= Work to be completed =
Please reproduce the listing in full, exactly as given.

>>>

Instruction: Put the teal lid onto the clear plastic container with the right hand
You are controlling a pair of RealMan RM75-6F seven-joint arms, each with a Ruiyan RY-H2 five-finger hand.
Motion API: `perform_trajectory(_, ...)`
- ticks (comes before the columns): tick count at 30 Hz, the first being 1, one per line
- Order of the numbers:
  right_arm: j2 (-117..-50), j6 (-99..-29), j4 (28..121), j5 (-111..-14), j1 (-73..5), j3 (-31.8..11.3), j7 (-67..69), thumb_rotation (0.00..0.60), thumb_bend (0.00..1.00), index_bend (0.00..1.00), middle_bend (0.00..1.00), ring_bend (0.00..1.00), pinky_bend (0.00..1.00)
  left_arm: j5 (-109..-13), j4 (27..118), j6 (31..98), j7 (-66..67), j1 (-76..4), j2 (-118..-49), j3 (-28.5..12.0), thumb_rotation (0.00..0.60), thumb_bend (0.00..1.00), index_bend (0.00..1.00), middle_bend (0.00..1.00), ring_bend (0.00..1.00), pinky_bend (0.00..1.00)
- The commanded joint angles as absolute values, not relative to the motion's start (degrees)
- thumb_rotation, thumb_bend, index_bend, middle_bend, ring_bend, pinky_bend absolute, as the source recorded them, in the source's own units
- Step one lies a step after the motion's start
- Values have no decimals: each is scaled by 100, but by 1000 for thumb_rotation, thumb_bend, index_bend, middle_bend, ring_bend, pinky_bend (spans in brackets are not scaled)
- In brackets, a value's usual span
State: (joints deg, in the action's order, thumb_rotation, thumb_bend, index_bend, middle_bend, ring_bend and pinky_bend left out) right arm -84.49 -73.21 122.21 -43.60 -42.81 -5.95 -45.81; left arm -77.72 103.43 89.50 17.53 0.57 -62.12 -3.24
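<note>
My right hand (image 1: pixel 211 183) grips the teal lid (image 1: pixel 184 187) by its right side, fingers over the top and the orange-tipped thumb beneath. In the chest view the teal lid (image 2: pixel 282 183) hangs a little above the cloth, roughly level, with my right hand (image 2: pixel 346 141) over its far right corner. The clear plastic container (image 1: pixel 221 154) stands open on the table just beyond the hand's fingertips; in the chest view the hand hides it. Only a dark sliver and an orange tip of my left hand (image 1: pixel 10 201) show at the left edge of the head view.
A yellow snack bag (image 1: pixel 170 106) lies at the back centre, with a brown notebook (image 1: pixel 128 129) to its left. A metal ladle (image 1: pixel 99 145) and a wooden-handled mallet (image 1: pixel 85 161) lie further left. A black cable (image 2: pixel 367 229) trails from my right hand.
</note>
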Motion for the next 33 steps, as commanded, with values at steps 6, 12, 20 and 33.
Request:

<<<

= Response area =
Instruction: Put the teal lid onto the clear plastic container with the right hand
You are controlling a pair of RealMan RM75-6F seven-joint arms, each with a Ruiyan RY-H2 five-finger hand.
Motion API: `perform_trajectory(_, ...)`
- ticks (comes before the columns): tick count at 30 Hz, the first being 1, one per line
- Order of the numbers:
  right_arm: j2 (-117..-50), j6 (-99..-29), j4 (28..121), j5 (-111..-14), j1 (-73..5), j3 (-31.8..11.3), j7 (-67..69), thumb_rotation (0.00..0.60), thumb_bend (0.00..1.00), index_bend (0.00..1.00), middle_bend (0.00..1.00), ring_bend (0.00..1.00), pinky_bend (0.00..1.00)
  left_arm: j5 (-109..-13), j4 (27..118), j6 (31..98), j7 (-66..67), j1 (-76..4), j2 (-118..-49), j3 (-28.5..12.0), thumb_rotation (0.00..0.60), thumb_bend (0.00..1.00), index_bend (0.00..1.00), middle_bend (0.00..1.00), ring_bend (0.00..1.00), pinky_bend (0.00..1.00)
- The commanded joint angles as absolute values, not relative to the motion's start (degrees)
- thumb_rotation, thumb_bend, index_bend, middle_bend, ring_bend, pinky_bend absolute, as the source recorded them, in the source's own units
- Step one lies a step after the motion's start
- Values have no decimals: each is scaled by 100, but by 1000 for thumb_rotation, thumb_bend, index_bend, middle_bend, ring_bend, pinky_bend (spans in brackets are not scaled)
- In brackets, a value's usual span
State: (joints deg, in the action's order, thumb_rotation, thumb_bend, index_bend, middle_bend, ring_bend and pinky_bend left out) right arm -84.49 -73.21 122.21 -43.60 -42.81 -5.95 -45.81; left arm -77.72 103.43 89.50 17.53 0.57 -62.12 -3.24
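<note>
My right hand (image 1: pixel 211 183) grips the teal lid (image 1: pixel 184 187) by its right side, fingers over the top and the orange-tipped thumb beneath. In the chest view the teal lid (image 2: pixel 282 183) hangs a little above the cloth, roughly level, with my right hand (image 2: pixel 346 141) over its far right corner. The clear plastic container (image 1: pixel 221 154) stands open on the table just beyond the hand's fingertips; in the chest view the hand hides it. Only a dark sliver and an orange tip of my left hand (image 1: pixel 10 201) show at the left edge of the head view.
A yellow snack bag (image 1: pixel 170 106) lies at the back centre, with a brown notebook (image 1: pixel 128 129) to its left. A metal ladle (image 1: pixel 99 145) and a wooden-handled mallet (image 1: pixel 85 161) lie further left. A black cable (image 2: pixel 367 229) trails from my right hand.
</note>
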Motion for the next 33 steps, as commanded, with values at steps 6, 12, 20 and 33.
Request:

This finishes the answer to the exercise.